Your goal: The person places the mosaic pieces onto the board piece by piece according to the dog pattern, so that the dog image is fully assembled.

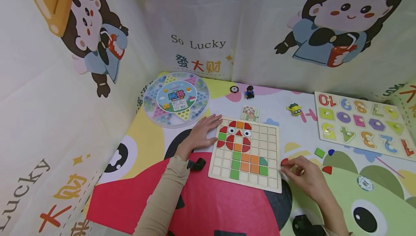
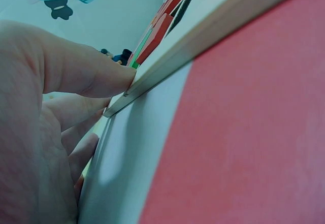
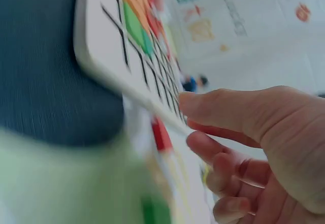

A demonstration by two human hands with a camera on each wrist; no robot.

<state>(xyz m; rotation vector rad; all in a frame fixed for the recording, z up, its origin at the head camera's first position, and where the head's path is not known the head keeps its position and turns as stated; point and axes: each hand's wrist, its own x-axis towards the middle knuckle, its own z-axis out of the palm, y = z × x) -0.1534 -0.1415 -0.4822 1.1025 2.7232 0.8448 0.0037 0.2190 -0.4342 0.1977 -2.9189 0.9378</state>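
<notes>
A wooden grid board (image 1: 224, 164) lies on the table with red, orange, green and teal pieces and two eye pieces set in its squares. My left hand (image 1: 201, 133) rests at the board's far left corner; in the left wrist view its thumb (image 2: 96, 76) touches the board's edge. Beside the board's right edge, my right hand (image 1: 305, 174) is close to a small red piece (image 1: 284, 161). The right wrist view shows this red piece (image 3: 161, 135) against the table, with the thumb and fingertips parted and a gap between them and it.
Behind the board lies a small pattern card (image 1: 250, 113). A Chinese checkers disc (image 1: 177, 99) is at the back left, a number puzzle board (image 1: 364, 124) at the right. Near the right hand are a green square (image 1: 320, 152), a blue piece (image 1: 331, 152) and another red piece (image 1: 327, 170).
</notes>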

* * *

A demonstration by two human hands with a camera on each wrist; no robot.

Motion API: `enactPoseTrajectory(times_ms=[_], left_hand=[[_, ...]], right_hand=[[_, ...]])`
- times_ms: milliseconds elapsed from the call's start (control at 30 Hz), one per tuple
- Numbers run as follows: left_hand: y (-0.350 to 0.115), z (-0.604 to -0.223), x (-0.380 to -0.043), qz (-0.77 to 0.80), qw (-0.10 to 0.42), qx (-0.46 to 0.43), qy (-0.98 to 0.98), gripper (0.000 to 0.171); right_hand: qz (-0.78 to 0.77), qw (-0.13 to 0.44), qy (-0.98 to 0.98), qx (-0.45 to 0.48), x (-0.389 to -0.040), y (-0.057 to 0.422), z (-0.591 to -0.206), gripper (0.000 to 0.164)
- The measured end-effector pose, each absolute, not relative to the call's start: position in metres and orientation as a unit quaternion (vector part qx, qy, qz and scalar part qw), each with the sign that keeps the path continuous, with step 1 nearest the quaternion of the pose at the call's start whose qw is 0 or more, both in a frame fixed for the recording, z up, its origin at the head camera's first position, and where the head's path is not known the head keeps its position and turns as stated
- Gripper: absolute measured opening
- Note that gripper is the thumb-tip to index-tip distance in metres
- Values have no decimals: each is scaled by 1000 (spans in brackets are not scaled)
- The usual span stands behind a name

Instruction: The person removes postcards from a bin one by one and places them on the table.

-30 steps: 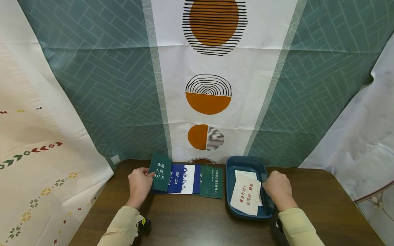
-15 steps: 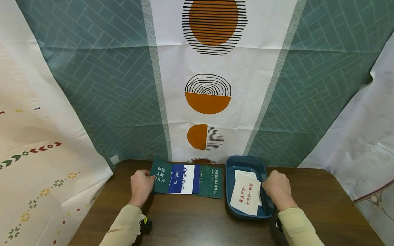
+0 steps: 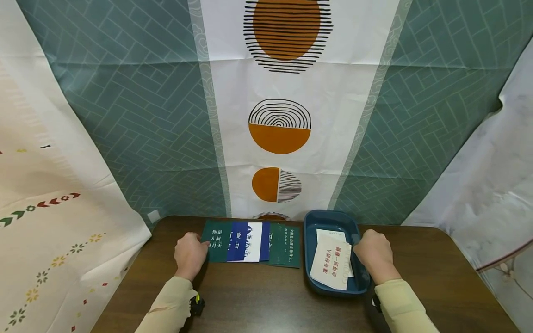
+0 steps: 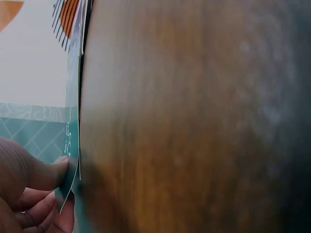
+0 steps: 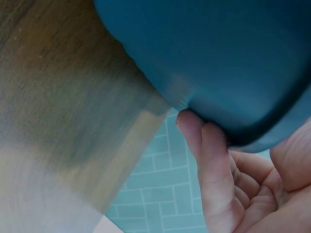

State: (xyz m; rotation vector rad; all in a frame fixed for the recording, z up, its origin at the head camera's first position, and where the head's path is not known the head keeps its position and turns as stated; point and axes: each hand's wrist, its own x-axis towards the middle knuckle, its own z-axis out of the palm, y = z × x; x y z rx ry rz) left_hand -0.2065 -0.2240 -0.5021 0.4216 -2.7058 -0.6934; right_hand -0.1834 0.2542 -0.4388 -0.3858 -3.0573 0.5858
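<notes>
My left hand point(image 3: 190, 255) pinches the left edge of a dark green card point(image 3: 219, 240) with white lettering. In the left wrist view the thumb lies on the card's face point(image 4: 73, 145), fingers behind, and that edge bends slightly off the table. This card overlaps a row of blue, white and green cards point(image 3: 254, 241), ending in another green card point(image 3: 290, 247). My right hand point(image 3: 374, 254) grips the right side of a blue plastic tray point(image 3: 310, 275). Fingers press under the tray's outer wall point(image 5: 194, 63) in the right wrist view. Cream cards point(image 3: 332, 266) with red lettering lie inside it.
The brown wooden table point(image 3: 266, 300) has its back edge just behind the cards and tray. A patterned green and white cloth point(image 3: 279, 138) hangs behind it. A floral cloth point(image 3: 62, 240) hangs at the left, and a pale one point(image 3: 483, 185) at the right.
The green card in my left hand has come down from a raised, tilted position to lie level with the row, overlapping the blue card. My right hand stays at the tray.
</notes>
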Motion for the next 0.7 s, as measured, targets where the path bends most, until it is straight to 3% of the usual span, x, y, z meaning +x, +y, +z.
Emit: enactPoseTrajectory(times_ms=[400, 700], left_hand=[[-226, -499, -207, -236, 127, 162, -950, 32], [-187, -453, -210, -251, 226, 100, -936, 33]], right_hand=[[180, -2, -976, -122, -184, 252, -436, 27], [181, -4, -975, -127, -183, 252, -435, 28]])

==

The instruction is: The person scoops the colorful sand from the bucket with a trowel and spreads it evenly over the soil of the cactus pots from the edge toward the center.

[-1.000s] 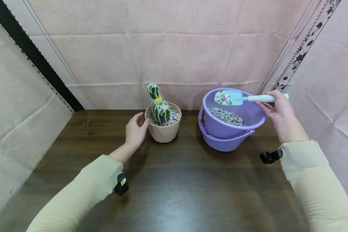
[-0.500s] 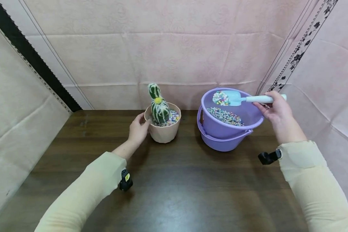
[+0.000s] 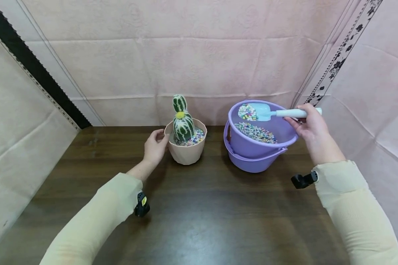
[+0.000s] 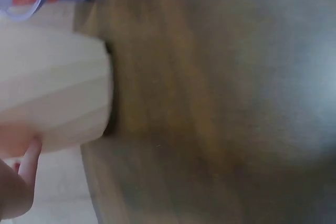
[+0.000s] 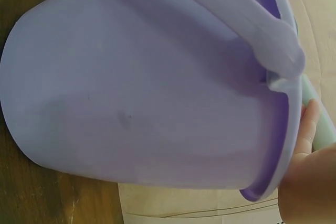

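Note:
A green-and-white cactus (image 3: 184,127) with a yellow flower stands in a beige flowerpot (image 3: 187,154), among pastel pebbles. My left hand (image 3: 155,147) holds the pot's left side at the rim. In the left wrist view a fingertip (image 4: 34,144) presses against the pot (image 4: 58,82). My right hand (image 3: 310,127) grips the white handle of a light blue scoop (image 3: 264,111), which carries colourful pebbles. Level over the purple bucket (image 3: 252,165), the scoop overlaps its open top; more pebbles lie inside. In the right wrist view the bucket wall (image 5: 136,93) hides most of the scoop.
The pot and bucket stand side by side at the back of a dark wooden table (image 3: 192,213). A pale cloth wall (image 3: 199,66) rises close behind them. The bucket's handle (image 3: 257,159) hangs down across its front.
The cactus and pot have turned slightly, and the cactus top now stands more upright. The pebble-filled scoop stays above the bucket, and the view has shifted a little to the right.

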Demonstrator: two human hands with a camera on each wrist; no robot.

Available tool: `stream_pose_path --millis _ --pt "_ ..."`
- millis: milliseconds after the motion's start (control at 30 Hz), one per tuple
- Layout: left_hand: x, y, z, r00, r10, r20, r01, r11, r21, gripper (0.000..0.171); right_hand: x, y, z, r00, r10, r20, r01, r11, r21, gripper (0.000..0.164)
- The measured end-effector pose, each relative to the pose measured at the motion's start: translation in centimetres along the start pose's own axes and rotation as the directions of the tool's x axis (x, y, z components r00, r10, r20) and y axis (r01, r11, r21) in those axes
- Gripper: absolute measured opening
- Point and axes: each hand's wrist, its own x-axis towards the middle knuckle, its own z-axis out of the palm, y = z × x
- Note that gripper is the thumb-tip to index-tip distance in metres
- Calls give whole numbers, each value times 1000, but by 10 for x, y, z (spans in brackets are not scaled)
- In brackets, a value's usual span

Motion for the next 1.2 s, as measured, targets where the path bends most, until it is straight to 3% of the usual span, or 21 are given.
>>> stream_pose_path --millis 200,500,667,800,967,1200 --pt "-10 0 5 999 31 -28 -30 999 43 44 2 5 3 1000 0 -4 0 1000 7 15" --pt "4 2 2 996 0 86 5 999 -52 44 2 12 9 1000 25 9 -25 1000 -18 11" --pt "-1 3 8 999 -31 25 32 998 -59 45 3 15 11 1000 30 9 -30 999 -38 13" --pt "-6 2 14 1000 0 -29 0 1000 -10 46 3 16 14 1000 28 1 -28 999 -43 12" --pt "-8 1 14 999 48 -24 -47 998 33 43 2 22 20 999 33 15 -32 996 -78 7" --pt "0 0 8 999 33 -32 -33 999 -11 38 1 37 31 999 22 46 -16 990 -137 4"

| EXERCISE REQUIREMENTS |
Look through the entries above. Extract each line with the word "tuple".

| ANSWER BELOW |
- times_ms: milliseconds elapsed from the call's start (control at 30 Hz), one per tuple
- millis: milliseconds after the motion's start (control at 30 Hz), one per tuple

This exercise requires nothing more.